Avrupai bir sokak kültürü İzmir'e çok mu?
Salzburg ve Viyana'yı da kuşatan Avusturya maceramızı, bol fotoğraflı yazı dizisine dönüştürme işini haftaya bıraktık. Ama ben bugünden, Avrupa'nın sokak yaşamı ışığında kendi meydanlarımıza bir göz atmayı ve nasıl da modernliğe yakışmayacak bir çarpık kentleşme bilincine teslim olduğumuzu anımsatmak istiyorum.
***
Bugün Avrupa'nın küçük bir kasabasında bile, rastgele gireceğiniz her sokak sizi sevimli bir meydana çıkarır. Çünkü oralarda kentin vitrini durumundaki caddeler araç trafiğine mahkum edilmemiştir. Gündüz uygunsuz parklardan ve işportadan, gece ise çevreyi pisliğe ve dumana boğan seyyar satıcılardan geçilmeyen bir şehir kimliğini yakasında taşımaz Avrupa insanı.
O meydanlarda yürürken nefes alabilir, gece gündüz kafelerin, restoranların keyfini çıkarabilirsiniz. Kimse siz ne yürürken, ne otururken başınıza dikilip de zorla fal bakacağım, incik boncuk satacağım, kulağınızın dibinde zurna çalarak bahşiş toplayacağım diye kafanızı inim inim inletemez.
***
Avusturya'dayken de aynı manzara önümüzden hiç eksik olmadı. Doğa örtüsüne de sahip çıkıyorlar, bilmemkaç yüz yıllık tarihi mekanlarına da... Gmunden'da nereye dönseniz yeşilden bir parça bulmanız mümkün. Evleri, sanki dünyayla bir yaratılmışçasına ormanla, çiçekle, gölün ışıltılı mavisi ve yeşiliyle bütünleşmiş durumda. Usta elin çizdiği bir resim gibi, panoramada sırıtan en küçük bir aykırılık göze çarpmıyor.
Salzburg ve Viyana ayrı birer alem. Alışveriş mağazaları, kafeleri cıvıl cıvıl. O katedraller ve kiliselere gözü gibi bakıyorlar.

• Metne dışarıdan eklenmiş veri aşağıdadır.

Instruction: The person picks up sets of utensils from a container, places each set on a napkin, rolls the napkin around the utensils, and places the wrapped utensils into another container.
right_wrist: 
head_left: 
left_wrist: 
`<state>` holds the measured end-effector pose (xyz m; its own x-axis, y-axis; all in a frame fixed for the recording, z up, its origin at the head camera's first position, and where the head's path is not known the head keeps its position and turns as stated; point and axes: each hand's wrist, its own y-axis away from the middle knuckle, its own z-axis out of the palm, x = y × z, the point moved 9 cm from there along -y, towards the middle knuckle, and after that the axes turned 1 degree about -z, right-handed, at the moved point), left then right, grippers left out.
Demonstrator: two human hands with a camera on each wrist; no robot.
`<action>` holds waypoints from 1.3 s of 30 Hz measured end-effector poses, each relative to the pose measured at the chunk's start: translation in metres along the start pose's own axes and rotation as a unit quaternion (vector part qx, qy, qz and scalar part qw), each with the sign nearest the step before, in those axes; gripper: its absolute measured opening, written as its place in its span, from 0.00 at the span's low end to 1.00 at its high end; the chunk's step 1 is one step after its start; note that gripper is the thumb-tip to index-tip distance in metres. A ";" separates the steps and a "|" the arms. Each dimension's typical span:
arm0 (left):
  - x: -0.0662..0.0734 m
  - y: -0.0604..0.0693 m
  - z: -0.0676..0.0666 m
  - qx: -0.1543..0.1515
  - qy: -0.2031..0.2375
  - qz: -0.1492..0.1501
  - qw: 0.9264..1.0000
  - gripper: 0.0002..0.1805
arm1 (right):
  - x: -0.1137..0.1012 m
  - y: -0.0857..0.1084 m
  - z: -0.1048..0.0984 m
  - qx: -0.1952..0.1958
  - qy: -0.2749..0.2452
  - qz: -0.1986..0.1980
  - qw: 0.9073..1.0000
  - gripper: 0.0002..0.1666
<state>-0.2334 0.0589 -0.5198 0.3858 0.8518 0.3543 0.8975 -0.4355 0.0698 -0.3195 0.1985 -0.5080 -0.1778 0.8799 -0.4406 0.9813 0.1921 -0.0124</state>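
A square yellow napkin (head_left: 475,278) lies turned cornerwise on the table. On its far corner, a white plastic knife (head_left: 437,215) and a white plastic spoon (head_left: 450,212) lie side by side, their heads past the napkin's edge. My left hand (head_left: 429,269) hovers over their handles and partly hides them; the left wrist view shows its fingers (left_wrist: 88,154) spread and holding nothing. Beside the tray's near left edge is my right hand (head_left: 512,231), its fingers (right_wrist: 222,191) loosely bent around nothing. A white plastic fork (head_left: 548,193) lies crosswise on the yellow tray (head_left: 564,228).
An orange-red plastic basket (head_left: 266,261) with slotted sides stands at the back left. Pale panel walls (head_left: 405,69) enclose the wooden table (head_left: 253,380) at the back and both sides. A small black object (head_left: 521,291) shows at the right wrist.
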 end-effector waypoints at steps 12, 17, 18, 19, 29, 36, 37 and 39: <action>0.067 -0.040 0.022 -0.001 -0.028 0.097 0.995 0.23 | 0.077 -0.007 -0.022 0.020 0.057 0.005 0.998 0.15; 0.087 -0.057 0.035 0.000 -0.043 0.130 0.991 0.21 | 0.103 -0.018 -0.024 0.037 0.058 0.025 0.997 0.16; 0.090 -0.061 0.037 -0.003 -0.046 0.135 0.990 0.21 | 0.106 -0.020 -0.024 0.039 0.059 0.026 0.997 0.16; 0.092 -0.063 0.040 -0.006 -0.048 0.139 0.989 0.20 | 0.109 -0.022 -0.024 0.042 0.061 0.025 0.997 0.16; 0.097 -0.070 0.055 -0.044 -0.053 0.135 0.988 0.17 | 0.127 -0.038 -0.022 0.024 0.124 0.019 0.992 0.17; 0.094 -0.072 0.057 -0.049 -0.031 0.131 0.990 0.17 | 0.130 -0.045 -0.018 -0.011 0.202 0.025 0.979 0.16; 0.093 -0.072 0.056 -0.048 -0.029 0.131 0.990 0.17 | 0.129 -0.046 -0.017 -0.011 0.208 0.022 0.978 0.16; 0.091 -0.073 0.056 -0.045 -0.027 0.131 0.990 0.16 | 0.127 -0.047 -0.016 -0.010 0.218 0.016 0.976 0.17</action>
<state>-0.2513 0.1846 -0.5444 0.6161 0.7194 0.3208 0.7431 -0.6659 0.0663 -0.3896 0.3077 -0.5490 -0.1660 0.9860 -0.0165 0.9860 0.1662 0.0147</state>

Sanki dün yapılmış gibi tertemiz ve tarihi dokusu toplu iğne başı kadar zedelenmeden asırlarca dimdik kalabilmiş.
***
Meydanlarında gündüz ayrı bir şölen var, gece ayrı... Sanat tıpkı günlük öğünleri gibi insanlığın besin kaynağı. Heykeller, canlı heykel performansları, animasyonlar, kukla gösterileri, müziğin her türünü bulabileceğiniz sokak çalgıları, çocuklar için güldürü ve karnaval tiplerinin şovları bitmek bilmiyor.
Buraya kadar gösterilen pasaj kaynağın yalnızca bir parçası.